Task brief: Output the line with "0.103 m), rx" and every following line to the end of the material, exactly as they appear.

Record set:
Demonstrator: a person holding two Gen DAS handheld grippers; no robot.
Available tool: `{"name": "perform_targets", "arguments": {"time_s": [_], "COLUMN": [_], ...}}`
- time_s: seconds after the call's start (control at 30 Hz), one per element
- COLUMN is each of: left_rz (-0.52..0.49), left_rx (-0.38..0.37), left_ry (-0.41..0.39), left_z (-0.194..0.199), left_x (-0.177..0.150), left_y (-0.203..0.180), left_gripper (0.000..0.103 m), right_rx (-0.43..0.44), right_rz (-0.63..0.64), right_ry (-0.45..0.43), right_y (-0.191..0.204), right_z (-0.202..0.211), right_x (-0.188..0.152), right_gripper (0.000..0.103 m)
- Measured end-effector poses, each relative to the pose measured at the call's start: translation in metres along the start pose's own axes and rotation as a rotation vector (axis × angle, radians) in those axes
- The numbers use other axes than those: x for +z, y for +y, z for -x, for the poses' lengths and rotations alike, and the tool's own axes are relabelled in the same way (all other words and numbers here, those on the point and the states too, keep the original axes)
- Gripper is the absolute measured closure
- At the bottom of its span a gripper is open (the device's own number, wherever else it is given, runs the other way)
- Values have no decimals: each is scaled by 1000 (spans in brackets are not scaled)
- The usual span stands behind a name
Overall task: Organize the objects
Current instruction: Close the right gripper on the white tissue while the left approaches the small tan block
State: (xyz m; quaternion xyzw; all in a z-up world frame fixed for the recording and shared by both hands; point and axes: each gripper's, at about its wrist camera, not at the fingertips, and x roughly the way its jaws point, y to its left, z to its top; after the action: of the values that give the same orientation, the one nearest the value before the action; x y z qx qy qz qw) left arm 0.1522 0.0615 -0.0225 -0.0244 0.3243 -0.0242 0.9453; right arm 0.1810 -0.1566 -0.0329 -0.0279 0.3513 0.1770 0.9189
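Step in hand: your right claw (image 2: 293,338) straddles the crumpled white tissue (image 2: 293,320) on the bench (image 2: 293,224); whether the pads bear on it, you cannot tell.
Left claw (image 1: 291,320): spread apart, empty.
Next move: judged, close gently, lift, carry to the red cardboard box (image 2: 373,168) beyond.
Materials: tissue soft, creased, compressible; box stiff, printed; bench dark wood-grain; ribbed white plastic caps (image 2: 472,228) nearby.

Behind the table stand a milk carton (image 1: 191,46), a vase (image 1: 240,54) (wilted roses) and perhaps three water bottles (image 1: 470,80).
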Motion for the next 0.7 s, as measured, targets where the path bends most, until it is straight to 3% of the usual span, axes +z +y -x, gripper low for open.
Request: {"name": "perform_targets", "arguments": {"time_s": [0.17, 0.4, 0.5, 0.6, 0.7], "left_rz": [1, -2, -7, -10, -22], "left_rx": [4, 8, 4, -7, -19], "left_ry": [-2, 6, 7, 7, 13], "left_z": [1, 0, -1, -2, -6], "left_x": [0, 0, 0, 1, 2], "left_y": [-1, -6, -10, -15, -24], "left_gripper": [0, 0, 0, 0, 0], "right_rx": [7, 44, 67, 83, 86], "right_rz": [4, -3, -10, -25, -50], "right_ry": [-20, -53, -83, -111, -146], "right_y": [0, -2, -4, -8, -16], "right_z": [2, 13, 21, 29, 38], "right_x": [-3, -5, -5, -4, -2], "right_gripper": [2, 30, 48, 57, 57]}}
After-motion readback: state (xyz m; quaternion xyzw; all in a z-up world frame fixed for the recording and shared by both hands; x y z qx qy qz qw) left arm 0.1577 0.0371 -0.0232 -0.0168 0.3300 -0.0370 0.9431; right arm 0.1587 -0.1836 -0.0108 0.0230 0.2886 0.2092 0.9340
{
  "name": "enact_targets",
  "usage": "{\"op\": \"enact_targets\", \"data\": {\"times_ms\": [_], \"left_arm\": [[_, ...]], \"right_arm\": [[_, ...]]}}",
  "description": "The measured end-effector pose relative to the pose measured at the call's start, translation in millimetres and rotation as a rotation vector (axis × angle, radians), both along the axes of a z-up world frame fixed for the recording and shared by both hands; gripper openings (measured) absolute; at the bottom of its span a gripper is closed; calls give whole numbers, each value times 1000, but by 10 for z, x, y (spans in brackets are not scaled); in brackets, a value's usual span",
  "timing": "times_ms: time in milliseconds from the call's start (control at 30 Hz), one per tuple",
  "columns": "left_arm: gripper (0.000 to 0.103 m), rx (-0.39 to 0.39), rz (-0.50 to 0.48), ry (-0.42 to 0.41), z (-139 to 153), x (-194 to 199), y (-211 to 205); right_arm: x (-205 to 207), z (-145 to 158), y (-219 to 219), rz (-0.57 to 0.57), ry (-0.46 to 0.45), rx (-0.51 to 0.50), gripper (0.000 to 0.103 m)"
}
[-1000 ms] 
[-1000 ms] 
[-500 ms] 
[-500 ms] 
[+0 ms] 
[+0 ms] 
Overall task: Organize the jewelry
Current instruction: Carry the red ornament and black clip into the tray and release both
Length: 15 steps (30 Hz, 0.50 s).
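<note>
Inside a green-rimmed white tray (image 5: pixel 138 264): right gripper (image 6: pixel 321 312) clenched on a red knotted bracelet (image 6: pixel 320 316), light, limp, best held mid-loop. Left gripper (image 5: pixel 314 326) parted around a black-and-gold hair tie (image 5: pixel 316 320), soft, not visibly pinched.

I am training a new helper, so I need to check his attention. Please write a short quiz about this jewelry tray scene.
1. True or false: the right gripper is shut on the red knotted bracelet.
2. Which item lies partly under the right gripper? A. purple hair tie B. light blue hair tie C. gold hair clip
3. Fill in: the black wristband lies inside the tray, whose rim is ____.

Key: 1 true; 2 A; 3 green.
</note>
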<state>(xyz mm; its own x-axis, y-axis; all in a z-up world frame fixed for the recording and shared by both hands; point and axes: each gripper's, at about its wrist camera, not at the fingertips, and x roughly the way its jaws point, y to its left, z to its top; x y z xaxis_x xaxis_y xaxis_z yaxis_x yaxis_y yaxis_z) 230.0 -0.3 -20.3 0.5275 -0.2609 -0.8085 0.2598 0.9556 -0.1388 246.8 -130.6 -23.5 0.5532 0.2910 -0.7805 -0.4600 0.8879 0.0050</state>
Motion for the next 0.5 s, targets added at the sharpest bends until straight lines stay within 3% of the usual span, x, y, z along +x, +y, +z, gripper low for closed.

Your response:
  "columns": "left_arm: gripper (0.000 to 0.103 m), rx (-0.39 to 0.39), rz (-0.50 to 0.48), ry (-0.42 to 0.41), z (-139 to 153), x (-194 to 199), y (-211 to 205); right_arm: x (-205 to 207), z (-145 to 158), y (-219 to 219), rz (-0.57 to 0.57), ry (-0.46 to 0.45), rx (-0.51 to 0.50), gripper (0.000 to 0.103 m)"
}
[-1000 ms] 
[-1000 ms] 
[-500 ms] 
[-500 ms] 
[+0 ms] 
[+0 ms] 
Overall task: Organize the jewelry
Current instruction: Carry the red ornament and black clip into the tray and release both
Length: 15 steps (30 Hz, 0.50 s).
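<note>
Inside a green-rimmed white tray (image 5: pixel 138 264): right gripper (image 6: pixel 321 312) clenched on a red knotted bracelet (image 6: pixel 320 316), light, limp, best held mid-loop. Left gripper (image 5: pixel 314 326) parted around a black-and-gold hair tie (image 5: pixel 316 320), soft, not visibly pinched.

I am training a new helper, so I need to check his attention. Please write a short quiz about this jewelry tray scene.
1. True or false: the right gripper is shut on the red knotted bracelet.
2. Which item lies partly under the right gripper? A. purple hair tie B. light blue hair tie C. gold hair clip
3. Fill in: the black wristband lies inside the tray, whose rim is ____.

Key: 1 true; 2 A; 3 green.
</note>
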<state>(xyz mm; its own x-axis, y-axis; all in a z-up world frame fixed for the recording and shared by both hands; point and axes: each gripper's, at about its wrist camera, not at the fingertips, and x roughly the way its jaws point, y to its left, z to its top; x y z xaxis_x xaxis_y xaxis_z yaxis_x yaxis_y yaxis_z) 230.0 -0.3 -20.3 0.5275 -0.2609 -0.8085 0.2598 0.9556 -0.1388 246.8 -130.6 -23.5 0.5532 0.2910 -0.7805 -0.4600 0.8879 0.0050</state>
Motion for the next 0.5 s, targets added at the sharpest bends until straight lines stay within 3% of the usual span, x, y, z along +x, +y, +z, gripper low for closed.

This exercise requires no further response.